Jinsik Yoo creates complex ceramic works built with layered slabs and glazing. Yoo’s work speaks to the ways that visibility and invisibility condition queer life, shifting others’ perceptions at different points in time. Yellow Shoulder (2020) was generated from figurative parts, disassembled and reassembled to create an abstracted three-dimensional form. This multi-step process generates a work suggestive of the figure(s) from which they came but occluding clear or normative figures in its final form. Last Summer No. 5 (2022) reads like ceramic relief on tile, suggesting more of the nude figure than in Yellow Shoulder–bodies glazed like metallic slate are entangled in each other, while fore and background are conflated. This piece celebrates queer desire, derived from an image of people sunbathing on the beach. Yoo’s practice further plays with deconstruction and reconstruction of the form through working from photographs that get turned into paintings, which are then combined to generate sculptural forms in ceramic. This process blends strategies of representation and suppression, giving way to artworks that necessitate multiple and simultaneous meaning.
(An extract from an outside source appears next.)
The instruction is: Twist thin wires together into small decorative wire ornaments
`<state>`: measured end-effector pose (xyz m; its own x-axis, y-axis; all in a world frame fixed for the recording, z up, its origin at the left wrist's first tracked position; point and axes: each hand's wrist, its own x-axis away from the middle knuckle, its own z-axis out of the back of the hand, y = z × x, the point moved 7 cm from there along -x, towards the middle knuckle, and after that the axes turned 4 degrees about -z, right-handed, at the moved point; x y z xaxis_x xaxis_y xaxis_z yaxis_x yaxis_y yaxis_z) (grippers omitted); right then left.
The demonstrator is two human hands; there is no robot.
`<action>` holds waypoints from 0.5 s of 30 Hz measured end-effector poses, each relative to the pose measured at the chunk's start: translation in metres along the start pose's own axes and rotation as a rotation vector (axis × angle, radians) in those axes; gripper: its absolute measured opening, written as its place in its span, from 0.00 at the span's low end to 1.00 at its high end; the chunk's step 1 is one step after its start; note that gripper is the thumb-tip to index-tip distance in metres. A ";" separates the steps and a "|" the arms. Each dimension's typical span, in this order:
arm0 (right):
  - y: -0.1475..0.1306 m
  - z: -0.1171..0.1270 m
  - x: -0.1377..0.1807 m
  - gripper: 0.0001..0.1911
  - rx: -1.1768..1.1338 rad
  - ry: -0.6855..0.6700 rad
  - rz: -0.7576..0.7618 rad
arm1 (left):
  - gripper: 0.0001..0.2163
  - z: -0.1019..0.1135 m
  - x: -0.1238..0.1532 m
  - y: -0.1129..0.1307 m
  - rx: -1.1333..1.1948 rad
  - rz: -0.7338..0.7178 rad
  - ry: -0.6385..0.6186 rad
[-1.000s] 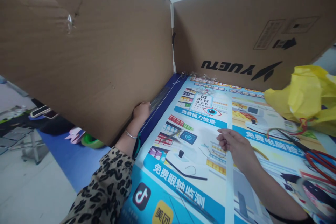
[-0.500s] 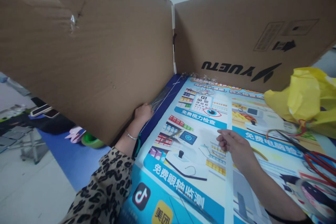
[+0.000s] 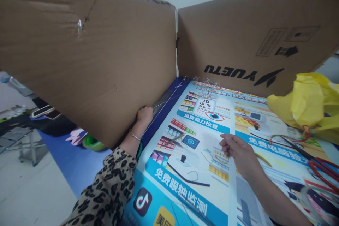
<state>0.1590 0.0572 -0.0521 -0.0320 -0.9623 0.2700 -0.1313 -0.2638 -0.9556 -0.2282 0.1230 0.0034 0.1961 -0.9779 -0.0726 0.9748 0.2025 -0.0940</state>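
Observation:
My left hand [image 3: 144, 114] is closed around a bundle of thin metal wires [image 3: 162, 100] that lies against the foot of the left cardboard wall [image 3: 87, 60]. My right hand [image 3: 235, 150] rests on the printed poster [image 3: 185, 169] that covers the table. Its fingers are curled in a pinch, and I cannot make out what they hold. A thin wire shape lies on the poster just left of that hand. My left arm wears a leopard-print sleeve and a thin bracelet.
A second cardboard wall [image 3: 238, 42] printed YUETU stands at the back. A yellow plastic bag [image 3: 309, 106] sits at the right, with red-handled scissors [image 3: 321, 167] and red wire in front of it. A green object [image 3: 91, 143] and phones lie beyond the left wall.
The view has tilted slightly; both hands stay nearly in place. My left hand has shifted a little along the wire bundle.

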 end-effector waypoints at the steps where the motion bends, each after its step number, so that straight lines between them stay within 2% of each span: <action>1: 0.000 0.000 0.000 0.17 -0.001 -0.001 0.002 | 0.17 0.000 0.000 0.000 -0.002 -0.002 0.002; 15: -0.001 -0.001 -0.001 0.19 -0.011 -0.013 0.011 | 0.16 0.007 0.001 -0.002 -0.005 0.022 0.006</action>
<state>0.1584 0.0582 -0.0514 -0.0210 -0.9660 0.2578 -0.1417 -0.2523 -0.9572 -0.2295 0.1216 0.0108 0.2168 -0.9728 -0.0811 0.9697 0.2242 -0.0969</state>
Paul Anagnostopoulos’s paintings fragment temporalities through reappropriation of classical Greco-Roman form (a queer tendency with a long history), with a twist of ‘90s computer graphics and contemporary queer romance. Nothing Will Keep Us Together (2020) blends a scene of domestic intimacy while the question of loss hangs in the air. Two outlined figures embrace–are they kissing or crying, tender or pained? Both, perhaps. A rose burning blue grows inside the right figure’s posterior–a literal thorn in their side. A pedestal rendered in gradient emerges in the foreground with another rose atop it, standing inside a cracked vase with nude, battling figures. The classical form breaks against the surreal landscape–checkered floor fading into mountaintops. I Swear I Loved You (2020) includes two bust figures, the left face rendered as flesh with depth, while the right is a simpler red outline. The two float together encased in heart-shaped thorns set against a flat blue background, suggestive of a shoulder tattoo. This work, as the artist notes, “serves as a memorial to an earlier, lost queer generation.” Both faces with short hair and mustaches evoke the “clone” look of gay men commonly envisioned in the 70s, invoking the memory of those lost to the ongoing AIDS epidemic.